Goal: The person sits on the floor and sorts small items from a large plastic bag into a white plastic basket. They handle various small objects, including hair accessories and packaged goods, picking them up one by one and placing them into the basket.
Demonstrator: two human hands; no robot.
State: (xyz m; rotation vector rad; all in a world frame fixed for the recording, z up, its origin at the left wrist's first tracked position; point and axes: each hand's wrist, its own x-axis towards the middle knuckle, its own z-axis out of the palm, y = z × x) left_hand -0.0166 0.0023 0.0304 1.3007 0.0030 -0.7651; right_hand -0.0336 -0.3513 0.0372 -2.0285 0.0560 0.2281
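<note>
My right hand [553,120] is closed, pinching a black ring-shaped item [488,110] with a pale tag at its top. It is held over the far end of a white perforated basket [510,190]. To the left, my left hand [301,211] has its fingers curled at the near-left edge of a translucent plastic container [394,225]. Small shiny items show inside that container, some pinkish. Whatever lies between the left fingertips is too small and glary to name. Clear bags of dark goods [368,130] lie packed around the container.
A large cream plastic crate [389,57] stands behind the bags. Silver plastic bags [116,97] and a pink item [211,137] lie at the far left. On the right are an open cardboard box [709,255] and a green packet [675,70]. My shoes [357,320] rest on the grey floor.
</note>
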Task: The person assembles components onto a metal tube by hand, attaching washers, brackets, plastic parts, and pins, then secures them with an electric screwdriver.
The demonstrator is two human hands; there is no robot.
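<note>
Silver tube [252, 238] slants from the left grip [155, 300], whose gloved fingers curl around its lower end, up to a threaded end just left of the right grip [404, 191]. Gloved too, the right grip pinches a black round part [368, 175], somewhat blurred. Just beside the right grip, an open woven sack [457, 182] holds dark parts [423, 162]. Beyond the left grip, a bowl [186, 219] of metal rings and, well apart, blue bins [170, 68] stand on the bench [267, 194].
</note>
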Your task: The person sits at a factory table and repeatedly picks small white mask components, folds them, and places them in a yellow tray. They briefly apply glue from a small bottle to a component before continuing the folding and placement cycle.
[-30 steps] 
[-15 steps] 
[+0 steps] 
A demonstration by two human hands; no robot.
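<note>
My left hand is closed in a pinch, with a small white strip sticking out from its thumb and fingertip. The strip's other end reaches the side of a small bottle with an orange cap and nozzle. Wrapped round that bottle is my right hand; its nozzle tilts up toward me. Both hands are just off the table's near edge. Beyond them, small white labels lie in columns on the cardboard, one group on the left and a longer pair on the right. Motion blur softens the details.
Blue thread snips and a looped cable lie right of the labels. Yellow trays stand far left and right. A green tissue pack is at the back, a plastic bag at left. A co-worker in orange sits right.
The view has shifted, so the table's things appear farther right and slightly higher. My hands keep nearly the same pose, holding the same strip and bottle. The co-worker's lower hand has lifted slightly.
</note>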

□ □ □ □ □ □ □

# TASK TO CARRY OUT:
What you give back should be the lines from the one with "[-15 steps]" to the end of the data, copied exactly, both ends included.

# THE ANSWER:
[-15 steps] 
[+0 steps] 
A demonstration by two human hands; no robot.
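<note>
My left hand is closed in a pinch, with a small white strip sticking out from its thumb and fingertip. The strip's other end reaches the side of a small bottle with an orange cap and nozzle. Wrapped round that bottle is my right hand; its nozzle tilts up toward me. Both hands are just off the table's near edge. Beyond them, small white labels lie in columns on the cardboard, one group on the left and a longer pair on the right. Motion blur softens the details.
Blue thread snips and a looped cable lie right of the labels. Yellow trays stand far left and right. A green tissue pack is at the back, a plastic bag at left. A co-worker in orange sits right.
The view has shifted, so the table's things appear farther right and slightly higher. My hands keep nearly the same pose, holding the same strip and bottle. The co-worker's lower hand has lifted slightly.
</note>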

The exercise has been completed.